━━━━━ SOURCE INFORMATION ━━━━━

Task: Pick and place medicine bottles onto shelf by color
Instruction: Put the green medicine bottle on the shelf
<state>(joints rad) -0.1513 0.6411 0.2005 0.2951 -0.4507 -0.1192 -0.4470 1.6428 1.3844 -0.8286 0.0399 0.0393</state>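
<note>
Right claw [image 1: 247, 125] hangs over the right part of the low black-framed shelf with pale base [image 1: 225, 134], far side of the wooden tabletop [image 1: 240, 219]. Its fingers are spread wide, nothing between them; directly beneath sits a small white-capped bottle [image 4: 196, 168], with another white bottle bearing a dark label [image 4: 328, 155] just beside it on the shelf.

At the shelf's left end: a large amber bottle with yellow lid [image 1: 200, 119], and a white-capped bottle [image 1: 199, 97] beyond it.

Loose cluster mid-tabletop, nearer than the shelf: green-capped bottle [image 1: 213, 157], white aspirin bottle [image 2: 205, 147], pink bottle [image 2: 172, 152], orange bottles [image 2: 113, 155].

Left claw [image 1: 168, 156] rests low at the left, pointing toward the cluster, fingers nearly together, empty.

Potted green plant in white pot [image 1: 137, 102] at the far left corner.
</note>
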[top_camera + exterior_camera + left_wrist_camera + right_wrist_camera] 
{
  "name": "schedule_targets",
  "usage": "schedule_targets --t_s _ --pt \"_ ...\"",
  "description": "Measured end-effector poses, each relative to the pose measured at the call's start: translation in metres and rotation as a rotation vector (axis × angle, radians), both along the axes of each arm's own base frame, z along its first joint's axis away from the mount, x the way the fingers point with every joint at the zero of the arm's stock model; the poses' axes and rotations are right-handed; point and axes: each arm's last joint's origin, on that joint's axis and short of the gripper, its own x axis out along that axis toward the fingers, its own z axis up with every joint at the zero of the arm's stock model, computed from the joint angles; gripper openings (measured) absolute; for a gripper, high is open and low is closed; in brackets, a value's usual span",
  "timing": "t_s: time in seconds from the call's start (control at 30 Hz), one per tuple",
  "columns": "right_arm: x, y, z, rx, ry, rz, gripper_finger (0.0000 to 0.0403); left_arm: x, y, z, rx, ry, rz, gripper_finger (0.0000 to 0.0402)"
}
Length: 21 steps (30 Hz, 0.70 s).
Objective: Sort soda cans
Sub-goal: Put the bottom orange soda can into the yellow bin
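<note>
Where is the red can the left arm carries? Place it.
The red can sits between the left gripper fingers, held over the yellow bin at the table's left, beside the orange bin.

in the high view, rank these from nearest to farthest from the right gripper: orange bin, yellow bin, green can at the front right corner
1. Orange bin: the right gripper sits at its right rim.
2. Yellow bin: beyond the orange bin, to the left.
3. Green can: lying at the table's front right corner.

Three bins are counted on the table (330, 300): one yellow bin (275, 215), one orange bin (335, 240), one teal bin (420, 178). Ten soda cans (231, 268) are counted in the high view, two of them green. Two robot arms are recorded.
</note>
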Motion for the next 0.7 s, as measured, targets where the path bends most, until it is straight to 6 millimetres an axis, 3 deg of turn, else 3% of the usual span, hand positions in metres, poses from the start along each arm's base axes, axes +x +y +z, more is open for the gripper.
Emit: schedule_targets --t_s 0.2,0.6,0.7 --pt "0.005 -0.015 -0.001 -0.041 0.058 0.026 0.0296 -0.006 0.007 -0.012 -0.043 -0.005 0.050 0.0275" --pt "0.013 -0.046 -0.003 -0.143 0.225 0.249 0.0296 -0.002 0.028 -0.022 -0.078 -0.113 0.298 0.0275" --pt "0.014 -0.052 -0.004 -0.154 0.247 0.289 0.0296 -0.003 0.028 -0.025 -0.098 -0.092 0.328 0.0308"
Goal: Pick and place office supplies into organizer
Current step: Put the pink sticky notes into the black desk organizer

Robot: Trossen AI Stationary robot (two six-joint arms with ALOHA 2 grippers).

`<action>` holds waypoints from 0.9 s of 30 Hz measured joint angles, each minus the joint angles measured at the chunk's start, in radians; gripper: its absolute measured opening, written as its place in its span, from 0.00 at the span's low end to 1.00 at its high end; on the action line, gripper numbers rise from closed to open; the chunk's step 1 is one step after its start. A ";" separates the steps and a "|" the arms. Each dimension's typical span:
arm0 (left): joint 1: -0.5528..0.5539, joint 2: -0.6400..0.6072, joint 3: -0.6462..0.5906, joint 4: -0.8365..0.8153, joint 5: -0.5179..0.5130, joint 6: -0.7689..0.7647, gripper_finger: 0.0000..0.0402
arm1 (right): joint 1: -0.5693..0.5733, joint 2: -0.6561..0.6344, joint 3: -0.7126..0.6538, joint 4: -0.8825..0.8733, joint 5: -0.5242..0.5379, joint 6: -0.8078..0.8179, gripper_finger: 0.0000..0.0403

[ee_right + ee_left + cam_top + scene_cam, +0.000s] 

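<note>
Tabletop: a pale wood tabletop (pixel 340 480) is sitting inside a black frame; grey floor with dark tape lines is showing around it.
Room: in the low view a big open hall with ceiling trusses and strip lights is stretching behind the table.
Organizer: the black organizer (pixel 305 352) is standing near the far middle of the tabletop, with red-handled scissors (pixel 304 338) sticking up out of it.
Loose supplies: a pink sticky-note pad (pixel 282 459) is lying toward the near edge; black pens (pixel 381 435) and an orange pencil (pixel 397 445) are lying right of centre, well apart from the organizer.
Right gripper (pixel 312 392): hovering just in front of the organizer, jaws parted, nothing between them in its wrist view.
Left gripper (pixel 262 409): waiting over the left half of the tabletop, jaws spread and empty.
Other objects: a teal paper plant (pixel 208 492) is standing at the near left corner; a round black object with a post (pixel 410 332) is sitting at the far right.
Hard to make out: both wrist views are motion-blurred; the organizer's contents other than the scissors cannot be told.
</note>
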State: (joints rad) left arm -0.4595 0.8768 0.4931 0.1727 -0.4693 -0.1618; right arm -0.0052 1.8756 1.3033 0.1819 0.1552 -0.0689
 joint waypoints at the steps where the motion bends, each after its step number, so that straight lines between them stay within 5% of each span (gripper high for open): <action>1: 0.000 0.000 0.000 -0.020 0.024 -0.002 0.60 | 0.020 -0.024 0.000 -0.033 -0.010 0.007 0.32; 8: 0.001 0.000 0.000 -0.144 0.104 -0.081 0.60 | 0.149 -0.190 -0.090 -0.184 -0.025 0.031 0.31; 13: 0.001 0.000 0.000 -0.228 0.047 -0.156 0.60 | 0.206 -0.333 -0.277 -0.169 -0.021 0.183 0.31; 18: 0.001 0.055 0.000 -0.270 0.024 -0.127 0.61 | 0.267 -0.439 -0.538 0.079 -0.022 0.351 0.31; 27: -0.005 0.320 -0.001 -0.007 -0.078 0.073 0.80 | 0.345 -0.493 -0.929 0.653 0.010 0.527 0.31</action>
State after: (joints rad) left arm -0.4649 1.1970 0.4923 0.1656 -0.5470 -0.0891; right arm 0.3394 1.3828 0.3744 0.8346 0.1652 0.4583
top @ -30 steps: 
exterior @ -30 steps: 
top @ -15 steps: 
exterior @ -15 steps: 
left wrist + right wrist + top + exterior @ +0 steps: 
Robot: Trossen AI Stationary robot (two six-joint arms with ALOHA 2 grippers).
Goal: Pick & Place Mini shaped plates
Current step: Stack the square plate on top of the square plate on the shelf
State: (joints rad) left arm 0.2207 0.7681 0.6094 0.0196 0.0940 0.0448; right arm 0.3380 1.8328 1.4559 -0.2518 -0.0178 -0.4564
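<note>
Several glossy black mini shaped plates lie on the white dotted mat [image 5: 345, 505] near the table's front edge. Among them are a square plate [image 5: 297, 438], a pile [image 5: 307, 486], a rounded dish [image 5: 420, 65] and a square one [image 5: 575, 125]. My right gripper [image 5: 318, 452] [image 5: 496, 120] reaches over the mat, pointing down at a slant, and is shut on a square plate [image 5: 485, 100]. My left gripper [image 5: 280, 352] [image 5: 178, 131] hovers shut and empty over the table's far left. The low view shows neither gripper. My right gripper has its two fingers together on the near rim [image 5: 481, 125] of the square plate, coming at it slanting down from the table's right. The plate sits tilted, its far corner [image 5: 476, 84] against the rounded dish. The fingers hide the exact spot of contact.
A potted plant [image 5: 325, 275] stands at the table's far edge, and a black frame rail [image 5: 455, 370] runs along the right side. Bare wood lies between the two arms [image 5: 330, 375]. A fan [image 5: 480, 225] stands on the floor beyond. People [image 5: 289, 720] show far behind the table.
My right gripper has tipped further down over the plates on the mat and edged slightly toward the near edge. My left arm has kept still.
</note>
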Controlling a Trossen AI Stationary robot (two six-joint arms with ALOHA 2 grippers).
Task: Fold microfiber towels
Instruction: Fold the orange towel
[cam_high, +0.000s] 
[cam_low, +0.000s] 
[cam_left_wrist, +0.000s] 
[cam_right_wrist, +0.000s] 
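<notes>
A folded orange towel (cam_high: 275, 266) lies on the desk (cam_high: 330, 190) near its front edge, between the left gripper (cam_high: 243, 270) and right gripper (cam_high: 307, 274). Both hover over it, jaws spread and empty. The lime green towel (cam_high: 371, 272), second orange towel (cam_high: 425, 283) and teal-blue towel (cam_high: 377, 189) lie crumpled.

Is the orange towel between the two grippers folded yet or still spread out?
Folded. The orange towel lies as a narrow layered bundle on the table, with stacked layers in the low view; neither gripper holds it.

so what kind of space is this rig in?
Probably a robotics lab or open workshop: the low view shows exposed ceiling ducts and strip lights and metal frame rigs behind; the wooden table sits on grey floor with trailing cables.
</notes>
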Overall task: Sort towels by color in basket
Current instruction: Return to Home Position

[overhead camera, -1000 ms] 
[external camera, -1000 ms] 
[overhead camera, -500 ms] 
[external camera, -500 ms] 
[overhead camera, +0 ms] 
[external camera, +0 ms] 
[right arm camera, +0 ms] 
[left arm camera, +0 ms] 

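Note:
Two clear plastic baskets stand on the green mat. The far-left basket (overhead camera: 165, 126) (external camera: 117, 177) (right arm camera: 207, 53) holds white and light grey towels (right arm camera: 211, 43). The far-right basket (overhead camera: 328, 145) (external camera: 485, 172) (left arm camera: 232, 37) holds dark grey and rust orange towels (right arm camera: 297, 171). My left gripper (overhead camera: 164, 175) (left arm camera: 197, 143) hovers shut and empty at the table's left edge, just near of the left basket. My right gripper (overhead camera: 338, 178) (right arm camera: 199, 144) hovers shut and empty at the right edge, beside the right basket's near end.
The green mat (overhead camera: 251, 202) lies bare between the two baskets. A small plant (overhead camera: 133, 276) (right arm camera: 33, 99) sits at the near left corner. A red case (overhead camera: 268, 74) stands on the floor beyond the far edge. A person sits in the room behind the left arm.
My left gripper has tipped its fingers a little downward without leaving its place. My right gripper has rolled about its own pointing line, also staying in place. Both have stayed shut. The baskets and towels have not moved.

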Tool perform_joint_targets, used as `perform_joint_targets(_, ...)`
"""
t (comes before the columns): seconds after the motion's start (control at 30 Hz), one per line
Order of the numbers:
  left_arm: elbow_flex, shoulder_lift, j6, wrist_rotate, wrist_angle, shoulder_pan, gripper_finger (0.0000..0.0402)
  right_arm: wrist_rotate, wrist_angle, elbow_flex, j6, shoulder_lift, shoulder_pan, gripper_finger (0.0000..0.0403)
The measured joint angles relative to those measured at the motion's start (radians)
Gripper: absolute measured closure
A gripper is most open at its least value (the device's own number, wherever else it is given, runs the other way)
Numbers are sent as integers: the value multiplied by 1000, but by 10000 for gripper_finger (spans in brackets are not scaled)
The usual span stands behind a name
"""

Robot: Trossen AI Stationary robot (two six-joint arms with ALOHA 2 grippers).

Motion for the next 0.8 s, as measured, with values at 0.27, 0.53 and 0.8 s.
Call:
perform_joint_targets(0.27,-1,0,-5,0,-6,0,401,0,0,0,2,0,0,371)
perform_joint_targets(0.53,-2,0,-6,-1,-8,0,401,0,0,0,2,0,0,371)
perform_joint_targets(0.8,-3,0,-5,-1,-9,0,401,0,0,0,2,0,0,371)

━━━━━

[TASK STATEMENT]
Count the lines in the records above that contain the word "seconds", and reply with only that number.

[RESPONSE FOR THIS EXERCISE]
2